→ **WHAT TO PRODUCE**
Find the line containing "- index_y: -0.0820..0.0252" in the listing below. Repeat it exactly, along with each following line up to and including the one containing "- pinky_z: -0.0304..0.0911".

→ **COLLECTED MATERIAL**
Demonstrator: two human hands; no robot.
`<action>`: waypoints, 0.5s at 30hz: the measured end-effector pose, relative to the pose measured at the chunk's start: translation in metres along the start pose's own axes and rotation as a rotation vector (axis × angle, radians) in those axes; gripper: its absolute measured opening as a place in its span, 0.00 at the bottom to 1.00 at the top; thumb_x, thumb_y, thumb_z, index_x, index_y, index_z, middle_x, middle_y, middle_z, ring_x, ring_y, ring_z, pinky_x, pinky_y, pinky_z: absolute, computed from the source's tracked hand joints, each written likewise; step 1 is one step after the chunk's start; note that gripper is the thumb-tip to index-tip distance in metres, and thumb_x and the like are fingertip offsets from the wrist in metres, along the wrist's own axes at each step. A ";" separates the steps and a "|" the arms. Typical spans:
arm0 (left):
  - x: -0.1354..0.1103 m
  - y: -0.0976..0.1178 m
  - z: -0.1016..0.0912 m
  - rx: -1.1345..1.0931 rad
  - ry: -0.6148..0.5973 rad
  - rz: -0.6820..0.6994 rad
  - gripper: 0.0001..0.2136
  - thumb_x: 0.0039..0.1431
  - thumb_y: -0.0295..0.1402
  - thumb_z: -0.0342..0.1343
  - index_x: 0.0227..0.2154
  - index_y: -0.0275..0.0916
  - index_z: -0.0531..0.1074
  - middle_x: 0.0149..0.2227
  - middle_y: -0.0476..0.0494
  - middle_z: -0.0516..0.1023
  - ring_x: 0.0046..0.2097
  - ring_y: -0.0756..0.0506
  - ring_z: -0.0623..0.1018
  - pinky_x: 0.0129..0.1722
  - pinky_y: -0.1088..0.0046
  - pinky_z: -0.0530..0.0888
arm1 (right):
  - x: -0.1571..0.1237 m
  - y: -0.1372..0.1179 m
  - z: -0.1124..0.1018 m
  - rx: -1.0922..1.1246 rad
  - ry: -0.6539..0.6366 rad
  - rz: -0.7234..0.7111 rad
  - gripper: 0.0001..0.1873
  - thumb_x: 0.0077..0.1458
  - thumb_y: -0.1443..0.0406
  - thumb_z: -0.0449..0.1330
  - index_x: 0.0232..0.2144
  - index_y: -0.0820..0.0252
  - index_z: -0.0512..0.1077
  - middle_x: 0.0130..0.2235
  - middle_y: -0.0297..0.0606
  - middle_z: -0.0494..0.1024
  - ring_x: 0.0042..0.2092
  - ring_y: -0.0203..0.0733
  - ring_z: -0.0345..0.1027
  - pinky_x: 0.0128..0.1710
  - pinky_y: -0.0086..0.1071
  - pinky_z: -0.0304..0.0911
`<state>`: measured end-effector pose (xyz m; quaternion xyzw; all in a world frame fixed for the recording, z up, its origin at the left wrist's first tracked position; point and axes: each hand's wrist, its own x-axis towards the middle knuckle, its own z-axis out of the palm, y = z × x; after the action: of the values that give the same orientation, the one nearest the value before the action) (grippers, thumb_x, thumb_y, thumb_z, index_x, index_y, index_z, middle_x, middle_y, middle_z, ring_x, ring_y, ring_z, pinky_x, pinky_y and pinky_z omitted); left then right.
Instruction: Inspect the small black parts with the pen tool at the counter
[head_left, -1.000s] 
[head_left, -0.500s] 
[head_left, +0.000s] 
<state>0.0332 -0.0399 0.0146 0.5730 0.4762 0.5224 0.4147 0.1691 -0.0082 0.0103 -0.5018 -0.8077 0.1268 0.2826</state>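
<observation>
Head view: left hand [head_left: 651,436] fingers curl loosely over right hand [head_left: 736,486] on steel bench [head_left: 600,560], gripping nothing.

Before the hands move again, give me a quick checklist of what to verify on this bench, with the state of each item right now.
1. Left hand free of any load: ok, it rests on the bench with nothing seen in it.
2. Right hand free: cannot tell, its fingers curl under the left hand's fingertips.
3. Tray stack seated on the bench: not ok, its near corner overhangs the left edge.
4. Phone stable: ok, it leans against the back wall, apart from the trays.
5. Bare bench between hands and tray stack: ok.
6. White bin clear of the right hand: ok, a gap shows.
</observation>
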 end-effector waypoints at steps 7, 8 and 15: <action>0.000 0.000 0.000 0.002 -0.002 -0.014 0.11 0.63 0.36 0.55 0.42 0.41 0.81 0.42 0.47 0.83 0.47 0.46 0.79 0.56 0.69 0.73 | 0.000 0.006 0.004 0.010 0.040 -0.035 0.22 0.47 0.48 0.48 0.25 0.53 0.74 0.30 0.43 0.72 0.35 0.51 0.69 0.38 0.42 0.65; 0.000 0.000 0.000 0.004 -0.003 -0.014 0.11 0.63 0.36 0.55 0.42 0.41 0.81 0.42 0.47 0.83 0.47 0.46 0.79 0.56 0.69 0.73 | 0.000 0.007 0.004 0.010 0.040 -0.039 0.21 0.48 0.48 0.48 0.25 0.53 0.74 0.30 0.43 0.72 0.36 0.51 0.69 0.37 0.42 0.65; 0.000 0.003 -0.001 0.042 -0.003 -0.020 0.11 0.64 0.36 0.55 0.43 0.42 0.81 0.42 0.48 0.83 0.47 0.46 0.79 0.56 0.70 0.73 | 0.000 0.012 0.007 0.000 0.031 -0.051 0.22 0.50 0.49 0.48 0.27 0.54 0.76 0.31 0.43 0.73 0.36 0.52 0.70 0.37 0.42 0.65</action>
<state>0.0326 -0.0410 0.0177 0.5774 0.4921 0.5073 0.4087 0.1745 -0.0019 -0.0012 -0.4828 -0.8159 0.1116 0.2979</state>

→ **EXERCISE SOLUTION**
  - index_y: -0.0820..0.0252
  - index_z: -0.0512..0.1077
  - middle_x: 0.0130..0.2235
  - middle_y: -0.0297..0.0606
  - middle_z: -0.0494..0.1024
  - ring_x: 0.0042..0.2092
  - ring_y: -0.0203..0.0733
  - ring_z: -0.0345..0.1027
  - pinky_x: 0.0128..0.1710
  - pinky_y: -0.0086..0.1071
  - pinky_z: -0.0304..0.0911

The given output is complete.